Final Fantasy Legend II

by Chokes McGee

Part 27: Nasty Dungeons, Oh You Nasty Dungeons (Part 1)











Magi levels acceptable. Welcome to—name withheld. See guide for futher details.

That's new.

Not to mention worrying.













Oh man, a sprite. I'm still having flashbacks from Venus' world.

Well, Magic Door Voice said to ask her about this place. I'm sure she's friendly!

With all this Dragon armor we bought, she better be.







Hi, I'm Pixi! Thanks for visiting our dungeon. Here's your complementary magi!





Say whaaaaat

Wow, really? No catch?

No catch! It's all yours.








It's called the Wings of Isis. You can visit any place you've already seen!

Big deal. Sara can already do that.

Don't be mean, Heather. Besides, we need this one if we want all the magi.

Saaaaaay. What's back there?

Hmm? Back where?

That big dungeony thing. Behind you.

Oh... that...





There's no more magi on this world. Better not go in there!

Level with me. How nasty are we talking about? Like, sweatsock nasty or Grant DaNasty?

Miss Dungeon if ya nasty.

Holy crap.

Guys, she's telling the truth.





There's nothing else here to find. Let's beat it.

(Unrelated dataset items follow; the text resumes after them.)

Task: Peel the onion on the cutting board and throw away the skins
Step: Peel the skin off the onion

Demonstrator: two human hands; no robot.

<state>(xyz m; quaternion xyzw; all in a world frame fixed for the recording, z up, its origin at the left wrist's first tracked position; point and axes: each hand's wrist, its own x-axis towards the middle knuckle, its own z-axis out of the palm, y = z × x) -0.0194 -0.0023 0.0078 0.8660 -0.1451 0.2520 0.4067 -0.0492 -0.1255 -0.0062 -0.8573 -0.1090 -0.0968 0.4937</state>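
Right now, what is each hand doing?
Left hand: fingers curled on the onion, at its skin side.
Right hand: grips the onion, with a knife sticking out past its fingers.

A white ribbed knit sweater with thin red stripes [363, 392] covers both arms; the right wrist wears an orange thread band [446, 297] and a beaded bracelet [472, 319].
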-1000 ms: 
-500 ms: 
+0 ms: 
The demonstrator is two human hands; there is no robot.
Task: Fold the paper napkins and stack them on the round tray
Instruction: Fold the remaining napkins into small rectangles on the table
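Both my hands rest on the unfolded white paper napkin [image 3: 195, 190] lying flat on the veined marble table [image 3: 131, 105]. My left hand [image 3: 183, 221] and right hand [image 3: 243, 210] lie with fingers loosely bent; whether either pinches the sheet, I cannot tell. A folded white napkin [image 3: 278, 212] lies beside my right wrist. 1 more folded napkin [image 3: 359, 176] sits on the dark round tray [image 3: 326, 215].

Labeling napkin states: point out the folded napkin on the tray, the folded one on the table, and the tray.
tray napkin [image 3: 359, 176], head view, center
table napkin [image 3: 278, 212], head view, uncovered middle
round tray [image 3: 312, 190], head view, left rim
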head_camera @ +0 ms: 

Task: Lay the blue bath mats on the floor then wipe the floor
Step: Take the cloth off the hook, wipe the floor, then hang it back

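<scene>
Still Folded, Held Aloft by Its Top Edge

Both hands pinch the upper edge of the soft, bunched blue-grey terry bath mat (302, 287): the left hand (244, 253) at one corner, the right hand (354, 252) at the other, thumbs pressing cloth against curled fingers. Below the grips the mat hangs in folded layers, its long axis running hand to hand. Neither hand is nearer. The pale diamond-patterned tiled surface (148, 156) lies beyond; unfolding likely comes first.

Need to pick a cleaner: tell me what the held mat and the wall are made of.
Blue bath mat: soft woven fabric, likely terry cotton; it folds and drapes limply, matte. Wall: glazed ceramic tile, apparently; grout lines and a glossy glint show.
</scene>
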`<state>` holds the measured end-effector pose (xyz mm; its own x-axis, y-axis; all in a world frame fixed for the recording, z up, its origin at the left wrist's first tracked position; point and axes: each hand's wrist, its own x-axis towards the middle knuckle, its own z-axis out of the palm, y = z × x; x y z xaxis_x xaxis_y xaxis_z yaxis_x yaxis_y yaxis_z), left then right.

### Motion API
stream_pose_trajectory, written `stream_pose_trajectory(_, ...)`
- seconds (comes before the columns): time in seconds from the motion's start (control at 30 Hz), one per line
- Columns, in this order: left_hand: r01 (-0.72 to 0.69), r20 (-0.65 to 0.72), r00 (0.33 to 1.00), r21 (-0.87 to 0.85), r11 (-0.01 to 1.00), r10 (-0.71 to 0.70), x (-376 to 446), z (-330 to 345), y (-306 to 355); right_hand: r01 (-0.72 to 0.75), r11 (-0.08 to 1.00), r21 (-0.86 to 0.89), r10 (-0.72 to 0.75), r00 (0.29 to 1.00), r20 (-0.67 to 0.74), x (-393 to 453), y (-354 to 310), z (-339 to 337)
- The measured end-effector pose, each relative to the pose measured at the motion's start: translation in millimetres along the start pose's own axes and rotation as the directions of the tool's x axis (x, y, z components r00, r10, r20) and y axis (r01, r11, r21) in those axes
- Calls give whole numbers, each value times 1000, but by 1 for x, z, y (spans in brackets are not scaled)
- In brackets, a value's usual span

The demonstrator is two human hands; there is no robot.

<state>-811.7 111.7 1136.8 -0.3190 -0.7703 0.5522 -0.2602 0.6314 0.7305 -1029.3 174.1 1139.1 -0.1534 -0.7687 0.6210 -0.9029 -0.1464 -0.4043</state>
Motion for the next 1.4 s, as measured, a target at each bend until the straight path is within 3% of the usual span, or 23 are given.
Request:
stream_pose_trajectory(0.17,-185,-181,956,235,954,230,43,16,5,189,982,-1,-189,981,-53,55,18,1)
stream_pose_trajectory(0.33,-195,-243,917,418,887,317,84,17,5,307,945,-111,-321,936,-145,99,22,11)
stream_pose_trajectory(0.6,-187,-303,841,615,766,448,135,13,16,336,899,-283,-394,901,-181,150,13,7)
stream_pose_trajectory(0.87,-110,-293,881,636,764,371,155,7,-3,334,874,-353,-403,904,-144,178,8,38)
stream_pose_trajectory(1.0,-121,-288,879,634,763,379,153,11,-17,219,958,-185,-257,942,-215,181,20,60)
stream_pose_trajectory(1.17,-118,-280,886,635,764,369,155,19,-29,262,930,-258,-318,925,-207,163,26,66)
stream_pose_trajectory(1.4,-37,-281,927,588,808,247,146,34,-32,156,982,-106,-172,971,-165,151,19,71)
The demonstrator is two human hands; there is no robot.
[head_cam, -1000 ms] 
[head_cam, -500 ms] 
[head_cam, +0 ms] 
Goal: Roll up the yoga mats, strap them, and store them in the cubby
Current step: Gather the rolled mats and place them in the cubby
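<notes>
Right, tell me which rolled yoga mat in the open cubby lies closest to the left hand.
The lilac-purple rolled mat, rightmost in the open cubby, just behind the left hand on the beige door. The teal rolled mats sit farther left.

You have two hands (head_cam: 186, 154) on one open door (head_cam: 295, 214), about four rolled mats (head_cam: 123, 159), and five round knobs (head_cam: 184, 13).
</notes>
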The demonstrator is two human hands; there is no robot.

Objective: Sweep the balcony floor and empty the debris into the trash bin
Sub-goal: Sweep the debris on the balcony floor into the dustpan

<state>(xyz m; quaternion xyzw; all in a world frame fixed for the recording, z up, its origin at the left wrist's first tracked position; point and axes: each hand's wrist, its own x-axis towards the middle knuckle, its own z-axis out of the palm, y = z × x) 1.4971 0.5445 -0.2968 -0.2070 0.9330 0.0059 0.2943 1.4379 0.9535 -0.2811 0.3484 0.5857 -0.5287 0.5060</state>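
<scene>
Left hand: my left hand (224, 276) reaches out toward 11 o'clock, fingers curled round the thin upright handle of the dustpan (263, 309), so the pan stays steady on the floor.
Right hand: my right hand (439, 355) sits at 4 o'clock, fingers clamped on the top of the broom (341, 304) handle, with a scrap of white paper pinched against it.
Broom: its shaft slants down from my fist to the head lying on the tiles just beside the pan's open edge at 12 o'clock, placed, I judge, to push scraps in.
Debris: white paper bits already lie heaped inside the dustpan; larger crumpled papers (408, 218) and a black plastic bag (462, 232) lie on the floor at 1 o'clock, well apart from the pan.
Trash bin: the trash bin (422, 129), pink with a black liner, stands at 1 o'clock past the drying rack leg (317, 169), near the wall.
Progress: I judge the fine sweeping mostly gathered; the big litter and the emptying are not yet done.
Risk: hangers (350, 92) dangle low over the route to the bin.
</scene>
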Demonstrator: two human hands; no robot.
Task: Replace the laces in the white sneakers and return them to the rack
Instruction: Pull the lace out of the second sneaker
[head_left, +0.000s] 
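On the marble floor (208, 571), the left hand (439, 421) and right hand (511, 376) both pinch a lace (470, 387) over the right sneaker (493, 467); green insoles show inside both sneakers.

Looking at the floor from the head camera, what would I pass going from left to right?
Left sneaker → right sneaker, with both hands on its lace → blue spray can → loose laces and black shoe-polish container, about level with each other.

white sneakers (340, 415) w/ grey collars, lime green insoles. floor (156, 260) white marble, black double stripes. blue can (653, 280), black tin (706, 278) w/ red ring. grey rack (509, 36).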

Wait, wait. So, like, the dungeon's full of tough monsters?

Yup.

Totally confusing layout? Dead ends meant to waste resources?

Uh huh.

Certain death if we plumb its secrets?

That's how it was made!

Radical.





We are going to explore the hell out of this dungeon.

We are?

Don't say I didn't waaaaaaaarn yooooouuuu...







Maybe she's just messing with us. I mean, how bad could it be?

*roar*





...

oh





aaaaaaaa




Welcome to the Nasty Dungeon!

When a SaGa game puts up big flashing neon signs ahead of time that, hey, this dungeon is optional and you'll probably want to run the other way... well, that should probably tell you something. This place is rough. If you're experienced with SaGa's combat engine and armory, you can get about halfway through before things get bad. If you're just kind of plodding along on your first playthrough, you will get absolutely wrecked. Just about everything down here has a group attack it can spam, and the ones that don't have ridiculously high strength. There is absolutely nothing stopping you from grabbing the Pegasus magi, doing an about-face, and heading on to the next level. There's a compelling reason not to, and we'll get to that—but keep in mind this dungeon was made to be visited later and/or in multiple trips.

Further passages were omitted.